McKenna's work is also featured in the National Portrait Gallery at the Smithsonian Museum in Washington, D.C., United States. Her portrait of Elizabeth Bishop, a Pulitzer Prize winning poet from Worcester, Massachusetts, was taken in 1951.

In 2018, The Stonington Historical Society in Stonington, Connecticut, created an exhibition in her honor. McKenna, who formerly lived and worked in the town, took many photos aside from her famous portraits. A Village Love Affair: A New Photography Exhibit & Publication Featuring Rollie McKenna's Images of Stonington displays her documentary-style black and white photography of people, places and events in the town. Along with the physical exhibition, the Stonington Historical Society also published a 100+ page book of her photographs titled, A Village Love Affair: Rollie McKenna's Stonington. This book is a broad collection of the photography of small-town Connecticut, a place McKenna quietly lived and used to express her personal photographic creativity.
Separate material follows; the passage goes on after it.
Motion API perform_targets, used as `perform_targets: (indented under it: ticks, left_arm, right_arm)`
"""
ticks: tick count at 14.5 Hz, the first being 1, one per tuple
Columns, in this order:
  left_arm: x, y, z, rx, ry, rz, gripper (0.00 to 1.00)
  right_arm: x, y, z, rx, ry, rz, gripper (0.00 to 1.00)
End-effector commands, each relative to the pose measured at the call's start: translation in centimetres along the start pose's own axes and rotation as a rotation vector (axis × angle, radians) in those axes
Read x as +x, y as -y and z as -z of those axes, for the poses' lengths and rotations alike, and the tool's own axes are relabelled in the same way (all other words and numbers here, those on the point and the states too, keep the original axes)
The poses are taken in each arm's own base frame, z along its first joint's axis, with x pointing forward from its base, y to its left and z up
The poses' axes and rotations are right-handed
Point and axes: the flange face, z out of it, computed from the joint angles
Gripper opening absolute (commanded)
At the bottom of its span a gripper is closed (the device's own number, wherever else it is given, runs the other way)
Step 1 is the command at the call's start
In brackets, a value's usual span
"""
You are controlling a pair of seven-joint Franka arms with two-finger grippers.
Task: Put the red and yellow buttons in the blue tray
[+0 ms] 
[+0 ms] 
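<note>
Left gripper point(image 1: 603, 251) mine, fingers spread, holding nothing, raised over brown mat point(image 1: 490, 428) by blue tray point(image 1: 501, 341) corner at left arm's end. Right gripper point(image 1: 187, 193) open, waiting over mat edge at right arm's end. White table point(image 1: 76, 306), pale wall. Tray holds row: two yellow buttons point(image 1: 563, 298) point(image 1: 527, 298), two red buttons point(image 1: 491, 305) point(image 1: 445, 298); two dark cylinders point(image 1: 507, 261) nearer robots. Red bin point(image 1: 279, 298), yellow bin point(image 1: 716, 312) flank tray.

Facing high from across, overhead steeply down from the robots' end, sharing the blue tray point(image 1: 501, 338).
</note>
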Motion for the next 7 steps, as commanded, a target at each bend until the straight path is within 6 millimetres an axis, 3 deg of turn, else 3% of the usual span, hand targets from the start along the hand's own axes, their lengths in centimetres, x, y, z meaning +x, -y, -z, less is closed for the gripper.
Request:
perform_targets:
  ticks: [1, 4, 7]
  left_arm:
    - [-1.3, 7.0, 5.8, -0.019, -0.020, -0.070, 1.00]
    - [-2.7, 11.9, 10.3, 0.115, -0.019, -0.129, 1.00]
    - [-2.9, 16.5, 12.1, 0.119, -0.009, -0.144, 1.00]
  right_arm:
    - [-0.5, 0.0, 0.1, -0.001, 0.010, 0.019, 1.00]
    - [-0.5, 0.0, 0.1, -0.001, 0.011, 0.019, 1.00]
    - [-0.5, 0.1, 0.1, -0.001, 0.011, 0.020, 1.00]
== Later years and death ==
McKenna spent a majority of her life photographing a vast array of subjects well into the 1980s before settling down in Stonington, Connecticut. She spent the latter half of her life photographing Stonington, capturing the essence of the town and the people who lived there, along with the historical architecture that surrounded the area. She also published multiple books before her death, including a memoir titled A Life in Photography in 1991, and another about her close friend, the poet Dylan Thomas, titled Portrait of Dylan: A Photographer's Memoir. McKenna died in Northampton, Massachusetts, on June 14, 2003, at the age of 84.

In 2018, the Stonington Historical Society created an exhibit called "The Village Love Affair", which featured interviews with her, some work never seen before, and some of her past work that featured photographs of Stonington.